**Task prompt:** From the entries that follow, copy every line with the word "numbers".

::: Data extracts

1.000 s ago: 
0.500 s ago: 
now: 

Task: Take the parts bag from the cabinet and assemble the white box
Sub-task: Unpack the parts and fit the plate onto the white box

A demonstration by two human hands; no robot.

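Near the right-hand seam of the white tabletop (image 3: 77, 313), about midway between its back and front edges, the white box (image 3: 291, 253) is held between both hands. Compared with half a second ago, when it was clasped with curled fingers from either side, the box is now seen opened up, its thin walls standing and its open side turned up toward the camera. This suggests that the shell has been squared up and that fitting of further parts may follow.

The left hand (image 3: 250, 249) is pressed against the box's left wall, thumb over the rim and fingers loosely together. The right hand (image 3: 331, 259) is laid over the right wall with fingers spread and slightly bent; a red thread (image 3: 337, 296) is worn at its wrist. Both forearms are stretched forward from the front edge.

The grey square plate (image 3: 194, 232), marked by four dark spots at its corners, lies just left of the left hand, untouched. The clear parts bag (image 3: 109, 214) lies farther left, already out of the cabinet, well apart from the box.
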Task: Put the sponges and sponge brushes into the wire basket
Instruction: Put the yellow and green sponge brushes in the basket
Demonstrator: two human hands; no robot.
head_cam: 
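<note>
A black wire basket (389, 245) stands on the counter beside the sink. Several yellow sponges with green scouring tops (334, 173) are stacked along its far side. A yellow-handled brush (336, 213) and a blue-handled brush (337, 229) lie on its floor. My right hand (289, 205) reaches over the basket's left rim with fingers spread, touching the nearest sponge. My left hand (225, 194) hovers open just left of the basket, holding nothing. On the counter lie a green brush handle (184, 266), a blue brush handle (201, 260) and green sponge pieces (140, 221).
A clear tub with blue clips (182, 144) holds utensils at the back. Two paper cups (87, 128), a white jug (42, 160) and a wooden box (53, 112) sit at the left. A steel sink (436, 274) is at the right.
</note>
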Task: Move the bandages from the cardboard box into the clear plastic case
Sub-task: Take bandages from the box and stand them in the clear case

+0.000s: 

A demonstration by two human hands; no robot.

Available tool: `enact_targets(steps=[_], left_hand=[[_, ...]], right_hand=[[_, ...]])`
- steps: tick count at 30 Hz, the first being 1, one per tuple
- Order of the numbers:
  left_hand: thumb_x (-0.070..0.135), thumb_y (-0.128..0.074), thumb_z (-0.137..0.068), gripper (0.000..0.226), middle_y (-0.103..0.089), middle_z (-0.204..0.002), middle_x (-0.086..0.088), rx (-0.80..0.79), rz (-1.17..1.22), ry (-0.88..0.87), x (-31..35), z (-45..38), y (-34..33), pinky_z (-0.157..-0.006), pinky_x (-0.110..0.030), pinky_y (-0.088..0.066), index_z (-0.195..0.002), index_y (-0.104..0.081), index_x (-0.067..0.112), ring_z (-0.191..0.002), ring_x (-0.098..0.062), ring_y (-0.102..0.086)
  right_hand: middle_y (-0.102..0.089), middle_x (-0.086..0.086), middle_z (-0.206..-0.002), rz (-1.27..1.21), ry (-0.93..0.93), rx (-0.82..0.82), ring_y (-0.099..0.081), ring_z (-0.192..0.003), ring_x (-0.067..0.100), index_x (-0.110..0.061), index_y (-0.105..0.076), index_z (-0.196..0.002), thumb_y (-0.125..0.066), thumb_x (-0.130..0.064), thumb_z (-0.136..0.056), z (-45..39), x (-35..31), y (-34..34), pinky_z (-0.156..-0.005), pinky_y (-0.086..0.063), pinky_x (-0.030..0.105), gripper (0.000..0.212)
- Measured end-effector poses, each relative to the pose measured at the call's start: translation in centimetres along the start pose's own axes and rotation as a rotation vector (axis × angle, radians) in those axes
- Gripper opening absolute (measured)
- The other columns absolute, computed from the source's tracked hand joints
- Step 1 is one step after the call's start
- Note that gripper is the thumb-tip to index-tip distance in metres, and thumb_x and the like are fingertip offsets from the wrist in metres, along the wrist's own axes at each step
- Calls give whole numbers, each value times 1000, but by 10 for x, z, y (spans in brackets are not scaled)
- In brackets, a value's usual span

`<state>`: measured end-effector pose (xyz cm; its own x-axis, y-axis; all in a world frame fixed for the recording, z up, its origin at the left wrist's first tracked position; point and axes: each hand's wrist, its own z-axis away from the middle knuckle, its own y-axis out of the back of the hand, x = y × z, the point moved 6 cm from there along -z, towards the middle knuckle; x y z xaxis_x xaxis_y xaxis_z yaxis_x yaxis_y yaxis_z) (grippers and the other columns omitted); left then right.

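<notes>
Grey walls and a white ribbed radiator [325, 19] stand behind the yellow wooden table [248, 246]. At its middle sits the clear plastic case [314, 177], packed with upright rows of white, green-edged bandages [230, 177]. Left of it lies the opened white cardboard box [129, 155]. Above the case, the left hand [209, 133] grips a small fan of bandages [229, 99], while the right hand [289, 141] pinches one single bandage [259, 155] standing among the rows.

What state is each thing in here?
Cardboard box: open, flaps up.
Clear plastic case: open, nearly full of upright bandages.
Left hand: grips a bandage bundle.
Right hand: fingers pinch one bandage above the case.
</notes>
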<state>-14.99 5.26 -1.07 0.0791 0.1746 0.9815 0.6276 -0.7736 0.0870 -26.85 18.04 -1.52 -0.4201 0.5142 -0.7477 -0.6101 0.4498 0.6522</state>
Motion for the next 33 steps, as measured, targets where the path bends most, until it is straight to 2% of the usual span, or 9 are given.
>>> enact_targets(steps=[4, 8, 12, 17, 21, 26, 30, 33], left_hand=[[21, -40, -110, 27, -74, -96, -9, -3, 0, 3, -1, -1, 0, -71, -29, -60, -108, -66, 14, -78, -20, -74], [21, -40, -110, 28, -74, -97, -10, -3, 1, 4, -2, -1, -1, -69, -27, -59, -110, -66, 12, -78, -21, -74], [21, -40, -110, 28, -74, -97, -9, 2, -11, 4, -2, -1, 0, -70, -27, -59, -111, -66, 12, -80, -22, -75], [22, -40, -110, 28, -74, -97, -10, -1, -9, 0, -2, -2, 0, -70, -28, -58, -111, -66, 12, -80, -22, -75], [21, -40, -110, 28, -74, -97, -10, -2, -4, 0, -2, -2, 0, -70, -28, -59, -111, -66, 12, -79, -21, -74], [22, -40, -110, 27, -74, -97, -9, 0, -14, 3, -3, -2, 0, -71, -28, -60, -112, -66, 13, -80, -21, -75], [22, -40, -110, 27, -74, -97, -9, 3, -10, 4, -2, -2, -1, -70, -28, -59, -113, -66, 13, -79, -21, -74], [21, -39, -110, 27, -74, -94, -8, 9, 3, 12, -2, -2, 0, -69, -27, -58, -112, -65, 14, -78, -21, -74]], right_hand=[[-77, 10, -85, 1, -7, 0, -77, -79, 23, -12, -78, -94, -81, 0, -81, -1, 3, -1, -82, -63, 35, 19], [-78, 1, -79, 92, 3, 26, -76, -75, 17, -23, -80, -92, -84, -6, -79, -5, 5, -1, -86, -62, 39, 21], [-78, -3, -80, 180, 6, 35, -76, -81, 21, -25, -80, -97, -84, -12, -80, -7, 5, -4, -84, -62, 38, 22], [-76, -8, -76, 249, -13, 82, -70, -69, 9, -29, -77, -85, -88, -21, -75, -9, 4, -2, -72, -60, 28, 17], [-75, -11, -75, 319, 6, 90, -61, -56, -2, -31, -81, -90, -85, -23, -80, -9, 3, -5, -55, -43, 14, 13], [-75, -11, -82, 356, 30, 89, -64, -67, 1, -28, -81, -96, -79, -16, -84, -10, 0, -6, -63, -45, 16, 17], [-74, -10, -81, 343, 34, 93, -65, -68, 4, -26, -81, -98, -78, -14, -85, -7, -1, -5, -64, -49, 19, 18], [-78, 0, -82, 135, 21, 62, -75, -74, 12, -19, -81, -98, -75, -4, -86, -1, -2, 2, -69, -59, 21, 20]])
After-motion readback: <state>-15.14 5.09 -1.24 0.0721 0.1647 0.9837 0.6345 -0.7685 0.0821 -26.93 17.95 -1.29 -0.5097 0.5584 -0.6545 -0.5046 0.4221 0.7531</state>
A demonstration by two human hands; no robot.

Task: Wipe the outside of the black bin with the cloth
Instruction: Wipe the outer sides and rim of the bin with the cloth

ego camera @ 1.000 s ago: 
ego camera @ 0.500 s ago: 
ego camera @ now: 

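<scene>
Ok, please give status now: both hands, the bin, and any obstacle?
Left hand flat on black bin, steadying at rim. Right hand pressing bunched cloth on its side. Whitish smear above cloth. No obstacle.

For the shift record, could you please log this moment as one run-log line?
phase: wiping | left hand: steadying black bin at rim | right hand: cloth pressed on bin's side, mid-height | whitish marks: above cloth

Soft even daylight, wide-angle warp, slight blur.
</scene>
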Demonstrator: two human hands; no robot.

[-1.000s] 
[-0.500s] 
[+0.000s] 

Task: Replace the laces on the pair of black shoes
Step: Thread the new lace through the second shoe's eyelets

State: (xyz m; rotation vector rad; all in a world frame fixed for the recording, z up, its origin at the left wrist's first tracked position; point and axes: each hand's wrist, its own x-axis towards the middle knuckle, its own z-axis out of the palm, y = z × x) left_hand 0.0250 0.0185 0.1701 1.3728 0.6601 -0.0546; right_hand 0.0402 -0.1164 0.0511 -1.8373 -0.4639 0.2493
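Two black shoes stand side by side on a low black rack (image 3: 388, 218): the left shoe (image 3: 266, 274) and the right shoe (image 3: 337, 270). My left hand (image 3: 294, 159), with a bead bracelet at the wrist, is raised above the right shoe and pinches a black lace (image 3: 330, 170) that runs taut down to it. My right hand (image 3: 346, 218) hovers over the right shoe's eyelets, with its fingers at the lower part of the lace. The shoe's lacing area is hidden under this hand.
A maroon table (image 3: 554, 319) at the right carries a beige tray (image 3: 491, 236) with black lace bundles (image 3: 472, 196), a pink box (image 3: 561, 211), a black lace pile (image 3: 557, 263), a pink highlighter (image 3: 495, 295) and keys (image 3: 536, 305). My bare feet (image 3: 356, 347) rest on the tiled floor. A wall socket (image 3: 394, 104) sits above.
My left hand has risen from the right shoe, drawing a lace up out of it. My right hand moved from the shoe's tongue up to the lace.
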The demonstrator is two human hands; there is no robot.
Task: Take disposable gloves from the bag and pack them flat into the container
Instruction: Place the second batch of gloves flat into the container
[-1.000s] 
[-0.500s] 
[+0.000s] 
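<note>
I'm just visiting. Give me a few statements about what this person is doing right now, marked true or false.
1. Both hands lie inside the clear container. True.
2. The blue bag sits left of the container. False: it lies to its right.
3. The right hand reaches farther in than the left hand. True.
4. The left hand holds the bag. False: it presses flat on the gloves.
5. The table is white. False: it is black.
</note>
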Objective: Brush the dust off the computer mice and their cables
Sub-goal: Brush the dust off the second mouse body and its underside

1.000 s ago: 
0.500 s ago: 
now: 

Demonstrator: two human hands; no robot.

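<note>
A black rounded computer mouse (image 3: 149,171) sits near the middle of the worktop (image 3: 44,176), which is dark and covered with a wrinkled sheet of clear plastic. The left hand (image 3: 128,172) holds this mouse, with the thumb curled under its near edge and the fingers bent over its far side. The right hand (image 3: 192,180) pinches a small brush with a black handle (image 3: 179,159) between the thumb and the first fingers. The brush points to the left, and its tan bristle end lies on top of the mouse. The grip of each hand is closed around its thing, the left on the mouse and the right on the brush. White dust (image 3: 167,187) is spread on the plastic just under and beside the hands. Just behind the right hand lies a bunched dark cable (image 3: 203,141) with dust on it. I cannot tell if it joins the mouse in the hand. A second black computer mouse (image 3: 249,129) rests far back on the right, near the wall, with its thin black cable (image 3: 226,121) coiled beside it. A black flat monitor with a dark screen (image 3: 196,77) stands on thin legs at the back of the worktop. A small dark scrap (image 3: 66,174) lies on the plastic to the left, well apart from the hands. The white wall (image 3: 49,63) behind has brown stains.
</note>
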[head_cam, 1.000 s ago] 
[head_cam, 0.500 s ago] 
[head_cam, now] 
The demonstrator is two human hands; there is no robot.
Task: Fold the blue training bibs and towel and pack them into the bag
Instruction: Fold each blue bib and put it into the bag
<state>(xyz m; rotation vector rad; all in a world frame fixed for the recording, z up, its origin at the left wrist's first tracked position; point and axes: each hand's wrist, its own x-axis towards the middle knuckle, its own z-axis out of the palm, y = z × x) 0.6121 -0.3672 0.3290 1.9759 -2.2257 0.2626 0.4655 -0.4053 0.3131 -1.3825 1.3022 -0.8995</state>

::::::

**Output below:**
- Order of the numbers:
- Calls give whole numbers, each value times 1000, but by 10 for x, z, y (spans in brackets are not scaled)

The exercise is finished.